# Activity
Considering every line below, count those with the word "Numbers" and give only the result.

# Information supplied
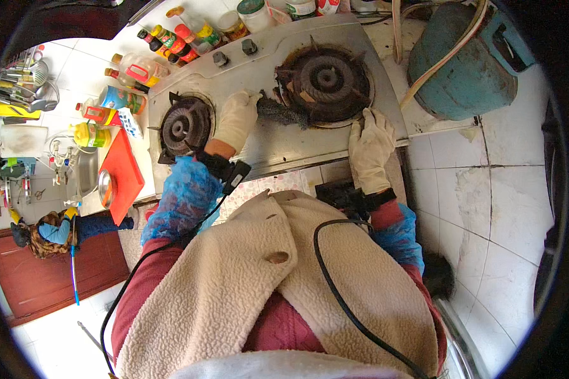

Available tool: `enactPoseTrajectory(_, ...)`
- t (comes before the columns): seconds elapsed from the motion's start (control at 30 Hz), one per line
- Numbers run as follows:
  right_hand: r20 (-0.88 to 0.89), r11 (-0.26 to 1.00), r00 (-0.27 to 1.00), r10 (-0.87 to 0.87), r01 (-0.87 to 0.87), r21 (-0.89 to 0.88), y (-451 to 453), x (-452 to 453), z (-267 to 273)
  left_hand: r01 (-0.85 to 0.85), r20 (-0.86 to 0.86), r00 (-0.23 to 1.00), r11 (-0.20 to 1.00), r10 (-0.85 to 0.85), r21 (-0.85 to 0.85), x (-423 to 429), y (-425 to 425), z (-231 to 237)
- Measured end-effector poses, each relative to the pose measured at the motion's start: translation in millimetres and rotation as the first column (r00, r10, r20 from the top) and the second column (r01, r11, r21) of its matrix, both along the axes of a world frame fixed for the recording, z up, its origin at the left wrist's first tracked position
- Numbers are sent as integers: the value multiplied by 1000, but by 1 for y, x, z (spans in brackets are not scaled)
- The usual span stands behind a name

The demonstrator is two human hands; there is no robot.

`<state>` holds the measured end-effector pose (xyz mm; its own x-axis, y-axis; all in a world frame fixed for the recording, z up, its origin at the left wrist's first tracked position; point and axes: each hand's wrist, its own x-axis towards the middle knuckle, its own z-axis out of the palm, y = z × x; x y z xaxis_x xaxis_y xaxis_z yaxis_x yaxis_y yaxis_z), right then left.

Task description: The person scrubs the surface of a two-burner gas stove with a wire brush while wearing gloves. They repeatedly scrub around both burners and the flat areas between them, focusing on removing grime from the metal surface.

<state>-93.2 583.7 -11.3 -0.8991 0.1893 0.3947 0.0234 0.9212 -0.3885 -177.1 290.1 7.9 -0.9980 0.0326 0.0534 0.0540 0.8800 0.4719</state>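
Observation:
My left hand (237, 118), in a pale glove, is bent over the steel gas stove (246, 147) between the two burners. Its fingertips meet the end of a dark strip of black, crumbly-looking residue (284, 113); whether something is pinched there cannot be made out. That strip runs to the edge of the right burner (326, 76), which is rusty and blackened around its ring. At the stove's front right, my right hand (372, 147), also gloved, lies palm down with fingers extended beside this burner and nothing visible in it. The left burner (180, 128) sits left of my left hand.
Sauce bottles (170, 42) and jars (256, 14) line the stove's back and left. A teal gas cylinder (460, 71) with a hose stands right. Left are a red board (123, 175), a metal lid (105, 188) and a sink (86, 170). Another person (57, 232) holds a blue pole farther off.

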Motion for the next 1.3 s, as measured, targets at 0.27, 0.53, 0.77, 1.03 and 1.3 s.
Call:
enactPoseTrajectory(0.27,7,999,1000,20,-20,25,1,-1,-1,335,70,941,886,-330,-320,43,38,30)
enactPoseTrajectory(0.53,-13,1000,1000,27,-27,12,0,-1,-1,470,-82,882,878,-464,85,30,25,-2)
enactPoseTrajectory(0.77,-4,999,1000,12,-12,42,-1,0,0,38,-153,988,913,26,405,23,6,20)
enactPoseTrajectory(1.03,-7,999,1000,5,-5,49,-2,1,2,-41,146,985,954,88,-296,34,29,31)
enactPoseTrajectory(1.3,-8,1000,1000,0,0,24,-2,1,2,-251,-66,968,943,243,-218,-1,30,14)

# Output of the exercise
2